» **Work to be completed**: The response must contain every line of the records that follow, duplicated exactly.

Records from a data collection

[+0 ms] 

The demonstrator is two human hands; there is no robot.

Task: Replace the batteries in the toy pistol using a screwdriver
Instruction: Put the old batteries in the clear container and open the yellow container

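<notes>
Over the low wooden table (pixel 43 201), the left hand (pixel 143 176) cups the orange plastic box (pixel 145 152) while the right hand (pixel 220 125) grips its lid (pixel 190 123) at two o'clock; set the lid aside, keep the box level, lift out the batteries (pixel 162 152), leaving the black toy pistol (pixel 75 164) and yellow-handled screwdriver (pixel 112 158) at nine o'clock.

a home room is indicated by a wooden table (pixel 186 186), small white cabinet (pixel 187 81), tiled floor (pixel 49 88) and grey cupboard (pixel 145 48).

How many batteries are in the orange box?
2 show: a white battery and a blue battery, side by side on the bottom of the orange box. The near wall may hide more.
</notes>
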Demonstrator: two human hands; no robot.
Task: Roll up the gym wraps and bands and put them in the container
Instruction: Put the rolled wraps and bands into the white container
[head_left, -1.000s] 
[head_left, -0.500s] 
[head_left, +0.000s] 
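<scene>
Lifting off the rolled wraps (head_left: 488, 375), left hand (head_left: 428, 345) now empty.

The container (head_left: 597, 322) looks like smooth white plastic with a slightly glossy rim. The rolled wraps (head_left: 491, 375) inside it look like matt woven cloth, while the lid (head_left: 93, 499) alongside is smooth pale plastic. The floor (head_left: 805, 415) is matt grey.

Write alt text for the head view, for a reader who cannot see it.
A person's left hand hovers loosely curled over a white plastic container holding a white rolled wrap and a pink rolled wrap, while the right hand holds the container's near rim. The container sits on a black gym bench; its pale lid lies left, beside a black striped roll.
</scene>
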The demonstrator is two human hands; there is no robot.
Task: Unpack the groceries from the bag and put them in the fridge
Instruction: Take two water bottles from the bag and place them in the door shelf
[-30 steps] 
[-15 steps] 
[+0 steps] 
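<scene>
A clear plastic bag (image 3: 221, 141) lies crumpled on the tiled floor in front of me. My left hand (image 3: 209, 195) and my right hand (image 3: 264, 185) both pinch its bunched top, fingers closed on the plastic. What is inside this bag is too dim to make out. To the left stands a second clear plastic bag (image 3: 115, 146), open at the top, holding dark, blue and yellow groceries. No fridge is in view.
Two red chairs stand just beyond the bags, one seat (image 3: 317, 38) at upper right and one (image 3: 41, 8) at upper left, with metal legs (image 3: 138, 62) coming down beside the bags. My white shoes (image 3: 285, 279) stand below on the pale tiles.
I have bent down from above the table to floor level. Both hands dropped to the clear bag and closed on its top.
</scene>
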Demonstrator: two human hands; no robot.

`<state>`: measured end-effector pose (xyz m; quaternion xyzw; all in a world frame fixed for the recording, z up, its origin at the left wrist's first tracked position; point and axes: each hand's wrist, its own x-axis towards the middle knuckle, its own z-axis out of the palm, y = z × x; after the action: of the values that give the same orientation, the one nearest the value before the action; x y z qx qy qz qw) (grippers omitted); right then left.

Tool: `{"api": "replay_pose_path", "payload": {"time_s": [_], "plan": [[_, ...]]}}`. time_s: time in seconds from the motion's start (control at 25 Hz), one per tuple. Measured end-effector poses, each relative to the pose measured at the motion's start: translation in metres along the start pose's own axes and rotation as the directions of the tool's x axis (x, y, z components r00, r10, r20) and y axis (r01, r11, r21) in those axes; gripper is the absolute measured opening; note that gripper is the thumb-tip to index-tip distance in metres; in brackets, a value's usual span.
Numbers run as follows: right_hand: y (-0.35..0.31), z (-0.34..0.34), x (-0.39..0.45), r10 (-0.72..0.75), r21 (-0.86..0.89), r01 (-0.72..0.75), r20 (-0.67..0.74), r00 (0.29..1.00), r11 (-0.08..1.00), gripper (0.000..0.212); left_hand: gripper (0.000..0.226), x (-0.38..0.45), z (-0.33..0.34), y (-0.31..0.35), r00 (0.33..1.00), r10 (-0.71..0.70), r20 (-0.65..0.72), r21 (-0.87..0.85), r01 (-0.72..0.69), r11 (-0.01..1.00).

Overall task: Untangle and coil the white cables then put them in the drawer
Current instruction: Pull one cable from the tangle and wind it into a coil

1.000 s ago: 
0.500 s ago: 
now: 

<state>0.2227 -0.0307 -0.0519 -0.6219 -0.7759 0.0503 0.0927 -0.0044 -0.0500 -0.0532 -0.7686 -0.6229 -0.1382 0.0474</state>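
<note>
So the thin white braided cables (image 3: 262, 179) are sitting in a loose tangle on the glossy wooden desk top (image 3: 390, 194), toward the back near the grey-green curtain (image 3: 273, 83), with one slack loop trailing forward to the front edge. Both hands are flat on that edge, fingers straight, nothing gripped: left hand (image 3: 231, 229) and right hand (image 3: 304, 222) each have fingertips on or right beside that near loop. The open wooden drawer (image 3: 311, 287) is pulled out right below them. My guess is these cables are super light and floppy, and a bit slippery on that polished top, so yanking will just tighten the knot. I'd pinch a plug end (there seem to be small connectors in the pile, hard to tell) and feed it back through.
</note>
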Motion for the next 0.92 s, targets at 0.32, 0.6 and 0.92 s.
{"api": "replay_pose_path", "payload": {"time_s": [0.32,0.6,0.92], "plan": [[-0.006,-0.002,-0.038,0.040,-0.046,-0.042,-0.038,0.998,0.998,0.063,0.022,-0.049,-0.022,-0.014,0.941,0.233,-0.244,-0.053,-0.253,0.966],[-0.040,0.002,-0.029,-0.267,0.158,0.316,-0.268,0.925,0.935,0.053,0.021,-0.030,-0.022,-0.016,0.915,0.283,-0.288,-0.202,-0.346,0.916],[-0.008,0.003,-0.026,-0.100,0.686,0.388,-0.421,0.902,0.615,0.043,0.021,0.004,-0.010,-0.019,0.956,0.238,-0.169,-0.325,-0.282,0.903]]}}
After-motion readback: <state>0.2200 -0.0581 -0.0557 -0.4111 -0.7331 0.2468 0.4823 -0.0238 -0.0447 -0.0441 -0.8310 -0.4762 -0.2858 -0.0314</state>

» **Finished task**:
[+0 ms] 

The demonstrator is two human hands; there is no robot.

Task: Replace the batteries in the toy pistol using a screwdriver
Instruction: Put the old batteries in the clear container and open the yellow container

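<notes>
Over the low wooden table (pixel 43 201), the left hand (pixel 143 176) cups the orange plastic box (pixel 145 152) while the right hand (pixel 220 125) grips its lid (pixel 190 123) at two o'clock; set the lid aside, keep the box level, lift out the batteries (pixel 162 152), leaving the black toy pistol (pixel 75 164) and yellow-handled screwdriver (pixel 112 158) at nine o'clock.

a home room is indicated by a wooden table (pixel 186 186), small white cabinet (pixel 187 81), tiled floor (pixel 49 88) and grey cupboard (pixel 145 48).

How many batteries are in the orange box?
2 show: a white battery and a blue battery, side by side on the bottom of the orange box. The near wall may hide more.
</notes>
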Demonstrator: two human hands; no robot.
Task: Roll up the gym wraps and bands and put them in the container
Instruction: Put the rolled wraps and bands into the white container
[head_left, -1.000s] 
[head_left, -0.500s] 
[head_left, +0.000s] 
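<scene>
Lifting off the rolled wraps (head_left: 488, 375), left hand (head_left: 428, 345) now empty.

The container (head_left: 597, 322) looks like smooth white plastic with a slightly glossy rim. The rolled wraps (head_left: 491, 375) inside it look like matt woven cloth, while the lid (head_left: 93, 499) alongside is smooth pale plastic. The floor (head_left: 805, 415) is matt grey.

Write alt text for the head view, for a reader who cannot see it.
A person's left hand hovers loosely curled over a white plastic container holding a white rolled wrap and a pink rolled wrap, while the right hand holds the container's near rim. The container sits on a black gym bench; its pale lid lies left, beside a black striped roll.
</scene>
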The demonstrator is two human hands; there is no robot.
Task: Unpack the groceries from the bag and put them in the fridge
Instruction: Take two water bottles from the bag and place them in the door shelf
[-30 steps] 
[-15 steps] 
[+0 steps] 
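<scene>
A clear plastic bag (image 3: 221, 141) lies crumpled on the tiled floor in front of me. My left hand (image 3: 209, 195) and my right hand (image 3: 264, 185) both pinch its bunched top, fingers closed on the plastic. What is inside this bag is too dim to make out. To the left stands a second clear plastic bag (image 3: 115, 146), open at the top, holding dark, blue and yellow groceries. No fridge is in view.
Two red chairs stand just beyond the bags, one seat (image 3: 317, 38) at upper right and one (image 3: 41, 8) at upper left, with metal legs (image 3: 138, 62) coming down beside the bags. My white shoes (image 3: 285, 279) stand below on the pale tiles.
I have bent down from above the table to floor level. Both hands dropped to the clear bag and closed on its top.
</scene>
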Demonstrator: two human hands; no robot.

`<state>`: measured end-effector pose (xyz m; quaternion xyzw; all in a world frame fixed for the recording, z up, its origin at the left wrist's first tracked position; point and axes: each hand's wrist, its own x-axis towards the middle knuckle, its own z-axis out of the palm, y = z × x; after the action: of the values that give the same orientation, the one nearest the value before the action; x y z qx qy qz qw) (grippers omitted); right then left.

Tool: `{"api": "replay_pose_path", "payload": {"time_s": [_], "plan": [[_, ...]]}}`. time_s: time in seconds from the motion's start (control at 25 Hz), one per tuple. Measured end-effector poses, each relative to the pose measured at the motion's start: translation in metres along the start pose's own axes and rotation as the directions of the tool's x axis (x, y, z components r00, r10, r20) and y axis (r01, r11, r21) in those axes; gripper is the absolute measured opening; note that gripper is the thumb-tip to index-tip distance in metres; in brackets, a value's usual span.
Numbers run as follows: right_hand: y (-0.35..0.31), z (-0.34..0.34), x (-0.39..0.45), r10 (-0.72..0.75), r21 (-0.86..0.89), r01 (-0.72..0.75), r20 (-0.67..0.74), r00 (0.29..1.00), r11 (-0.08..1.00), gripper (0.000..0.212); left_hand: gripper (0.000..0.226), x (-0.38..0.45), z (-0.33..0.34), y (-0.31..0.35), r00 (0.33..1.00), r10 (-0.71..0.70), r20 (-0.65..0.72), r21 (-0.87..0.85), r01 (-0.72..0.69), r11 (-0.01..1.00).

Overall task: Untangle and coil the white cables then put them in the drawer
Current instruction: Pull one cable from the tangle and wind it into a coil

1.000 s ago: 
0.500 s ago: 
now: 

<state>0.2227 -0.0307 -0.0519 -0.6219 -0.7759 0.0503 0.0927 -0.0044 -0.0500 -0.0532 -0.7686 -0.6229 -0.1382 0.0474</state>
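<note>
So the thin white braided cables (image 3: 262, 179) are sitting in a loose tangle on the glossy wooden desk top (image 3: 390, 194), toward the back near the grey-green curtain (image 3: 273, 83), with one slack loop trailing forward to the front edge. Both hands are flat on that edge, fingers straight, nothing gripped: left hand (image 3: 231, 229) and right hand (image 3: 304, 222) each have fingertips on or right beside that near loop. The open wooden drawer (image 3: 311, 287) is pulled out right below them. My guess is these cables are super light and floppy, and a bit slippery on that polished top, so yanking will just tighten the knot. I'd pinch a plug end (there seem to be small connectors in the pile, hard to tell) and feed it back through.
</note>
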Motion for the next 0.92 s, targets at 0.32, 0.6 and 0.92 s.
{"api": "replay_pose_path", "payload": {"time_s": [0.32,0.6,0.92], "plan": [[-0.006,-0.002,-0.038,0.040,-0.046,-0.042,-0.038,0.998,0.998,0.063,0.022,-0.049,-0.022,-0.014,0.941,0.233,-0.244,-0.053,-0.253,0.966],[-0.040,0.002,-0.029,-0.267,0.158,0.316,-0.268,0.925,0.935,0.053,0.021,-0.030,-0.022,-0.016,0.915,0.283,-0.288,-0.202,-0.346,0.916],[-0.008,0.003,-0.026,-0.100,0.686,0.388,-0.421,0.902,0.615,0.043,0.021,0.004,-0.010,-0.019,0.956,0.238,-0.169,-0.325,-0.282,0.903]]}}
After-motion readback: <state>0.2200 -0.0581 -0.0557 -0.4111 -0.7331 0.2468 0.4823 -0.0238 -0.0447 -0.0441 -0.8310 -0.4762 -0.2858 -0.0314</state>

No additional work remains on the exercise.